Choose a preset — Bacterial, Viral, Vaccinated or Immunocompromised — or drag the Pathogen virulence, Immune strength and Vaccination sliders yourself, then hit Reset to restart with the new settings. Watch the fact-bar counts and the population-history graph to see whether the infection is cleared, contained, or overwhelms the host.

💡 Did you know?

Neutrophils make up roughly 50-70% of circulating white blood cells and are usually the first immune cells to reach a site of infection, often within minutes. Vaccination works by pre-training this same adaptive machinery: memory T-cells and B-cells can persist for decades, which is why a high Vaccination value here spawns T-cells almost immediately instead of waiting for day three.

Frequently asked questions

What do the coloured dots in the simulation represent?

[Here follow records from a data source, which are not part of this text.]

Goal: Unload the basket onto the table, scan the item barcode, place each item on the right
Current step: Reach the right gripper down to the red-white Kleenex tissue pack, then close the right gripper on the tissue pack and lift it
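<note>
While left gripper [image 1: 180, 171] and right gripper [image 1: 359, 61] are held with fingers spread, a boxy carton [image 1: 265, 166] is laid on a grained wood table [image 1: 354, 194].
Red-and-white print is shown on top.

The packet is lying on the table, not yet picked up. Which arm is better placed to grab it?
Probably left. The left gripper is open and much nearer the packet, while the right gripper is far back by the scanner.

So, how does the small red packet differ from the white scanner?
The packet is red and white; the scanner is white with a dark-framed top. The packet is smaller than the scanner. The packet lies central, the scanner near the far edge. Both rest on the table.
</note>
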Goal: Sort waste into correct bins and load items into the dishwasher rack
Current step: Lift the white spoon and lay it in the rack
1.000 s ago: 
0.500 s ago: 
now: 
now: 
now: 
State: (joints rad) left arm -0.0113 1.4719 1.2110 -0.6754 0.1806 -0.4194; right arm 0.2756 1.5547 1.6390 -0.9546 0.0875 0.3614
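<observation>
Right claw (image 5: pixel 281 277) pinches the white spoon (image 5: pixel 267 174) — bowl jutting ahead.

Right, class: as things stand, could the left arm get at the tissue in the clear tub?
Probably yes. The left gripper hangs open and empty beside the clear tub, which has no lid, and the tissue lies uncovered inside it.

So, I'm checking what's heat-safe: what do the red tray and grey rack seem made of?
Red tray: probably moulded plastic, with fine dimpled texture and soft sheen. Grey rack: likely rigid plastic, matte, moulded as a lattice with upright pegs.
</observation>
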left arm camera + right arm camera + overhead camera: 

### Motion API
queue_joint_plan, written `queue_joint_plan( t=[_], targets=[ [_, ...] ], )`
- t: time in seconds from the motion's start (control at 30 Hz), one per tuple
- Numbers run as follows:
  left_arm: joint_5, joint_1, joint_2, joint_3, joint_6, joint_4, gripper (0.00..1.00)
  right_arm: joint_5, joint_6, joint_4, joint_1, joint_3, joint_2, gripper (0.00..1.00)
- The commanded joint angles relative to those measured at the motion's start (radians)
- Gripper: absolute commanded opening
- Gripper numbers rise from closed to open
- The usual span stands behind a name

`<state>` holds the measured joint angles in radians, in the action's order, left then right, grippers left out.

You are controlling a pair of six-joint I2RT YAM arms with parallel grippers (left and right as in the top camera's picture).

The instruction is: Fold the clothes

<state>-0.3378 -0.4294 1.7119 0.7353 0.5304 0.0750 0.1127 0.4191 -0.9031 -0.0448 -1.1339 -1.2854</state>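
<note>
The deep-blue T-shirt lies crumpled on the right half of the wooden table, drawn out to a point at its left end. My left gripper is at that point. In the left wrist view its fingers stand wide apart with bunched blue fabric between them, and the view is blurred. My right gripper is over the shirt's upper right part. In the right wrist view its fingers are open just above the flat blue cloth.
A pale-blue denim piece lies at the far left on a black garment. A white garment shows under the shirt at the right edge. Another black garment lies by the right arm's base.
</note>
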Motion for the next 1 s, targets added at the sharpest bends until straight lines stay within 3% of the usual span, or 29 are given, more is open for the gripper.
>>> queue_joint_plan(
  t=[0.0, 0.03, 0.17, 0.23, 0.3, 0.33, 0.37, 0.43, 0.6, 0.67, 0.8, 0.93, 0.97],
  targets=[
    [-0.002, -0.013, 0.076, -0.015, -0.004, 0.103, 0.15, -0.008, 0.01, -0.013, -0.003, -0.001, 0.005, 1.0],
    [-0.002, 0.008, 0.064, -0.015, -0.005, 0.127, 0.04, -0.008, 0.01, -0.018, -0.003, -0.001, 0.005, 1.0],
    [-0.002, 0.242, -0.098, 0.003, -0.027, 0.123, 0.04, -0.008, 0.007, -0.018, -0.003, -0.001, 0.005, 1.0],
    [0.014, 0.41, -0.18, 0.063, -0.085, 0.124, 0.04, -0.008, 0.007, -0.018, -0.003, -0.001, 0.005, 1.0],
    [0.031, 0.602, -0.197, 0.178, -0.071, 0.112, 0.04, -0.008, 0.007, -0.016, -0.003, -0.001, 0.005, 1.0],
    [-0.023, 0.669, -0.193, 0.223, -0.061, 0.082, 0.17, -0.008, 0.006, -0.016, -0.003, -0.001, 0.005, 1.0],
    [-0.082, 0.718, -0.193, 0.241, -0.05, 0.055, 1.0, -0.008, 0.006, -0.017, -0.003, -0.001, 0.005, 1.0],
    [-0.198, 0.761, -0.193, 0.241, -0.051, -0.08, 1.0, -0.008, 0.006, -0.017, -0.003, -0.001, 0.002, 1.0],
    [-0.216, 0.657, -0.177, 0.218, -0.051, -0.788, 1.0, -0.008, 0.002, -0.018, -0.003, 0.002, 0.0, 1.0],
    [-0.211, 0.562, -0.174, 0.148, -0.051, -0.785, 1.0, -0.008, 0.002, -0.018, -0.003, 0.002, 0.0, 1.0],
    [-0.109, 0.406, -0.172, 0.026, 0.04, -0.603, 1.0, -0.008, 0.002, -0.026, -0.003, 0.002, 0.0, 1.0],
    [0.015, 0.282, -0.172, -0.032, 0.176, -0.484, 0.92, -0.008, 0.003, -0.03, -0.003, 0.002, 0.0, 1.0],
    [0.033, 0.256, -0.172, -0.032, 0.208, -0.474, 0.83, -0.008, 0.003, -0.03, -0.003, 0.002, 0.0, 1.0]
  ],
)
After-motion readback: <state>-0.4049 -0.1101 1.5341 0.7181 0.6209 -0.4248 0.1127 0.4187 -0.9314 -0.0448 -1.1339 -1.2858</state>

Each dot is an individual agent: red dots are pathogens, blue are neutrophils, green are macrophages, orange are T-cells, and yellow are antibodies. They move around the field, and immune cells actively steer toward the nearest pathogen once it is within detection range, then have a chance to eliminate it on contact.

What does the Pathogen virulence slider actually change?

Virulence sets both the starting number of pathogens and the population ceiling they can reproduce up to (5 plus up to 95 more at maximum virulence), as well as their maximum movement speed. Higher virulence means the infection starts bigger, grows faster, and is harder for the immune system to keep contained.

How does the Vaccination slider change the simulation's timing?

At high vaccination levels the model pre-spawns T-cells at the very start (tick 10) instead of waiting until the adaptive phase begins around tick 180, and lets antibodies appear from tick 60 rather than tick 240. This mirrors how vaccines create memory cells in advance, so a real infection is met by a fast, targeted adaptive response instead of starting from zero.

Why do T-cells and antibodies appear later than neutrophils and macrophages?

The simulation reproduces the real timeline of an immune response: neutrophils are pre-existing and mobilise within hours, macrophages follow over the next few days, but T-cells and antibody-producing B-cells need time to be selected and expanded from the small pool of cells that recognise the specific pathogen — typically three to fourteen days in a real infection, represented here as several hundred simulated ticks.

What is the difference between the Bacterial, Viral and Immunocompromised presets?

The Bacterial preset uses moderate virulence and strong immune strength, resembling a typical bacterial infection cleared mainly by neutrophils and macrophages. The Viral preset raises virulence and lowers immune strength slightly, reflecting how viruses can replicate faster. The Immunocompromised preset keeps virulence moderate but cuts immune strength and vaccination sharply, so pathogens face far fewer, slower-arriving defenders and can more easily overwhelm the host.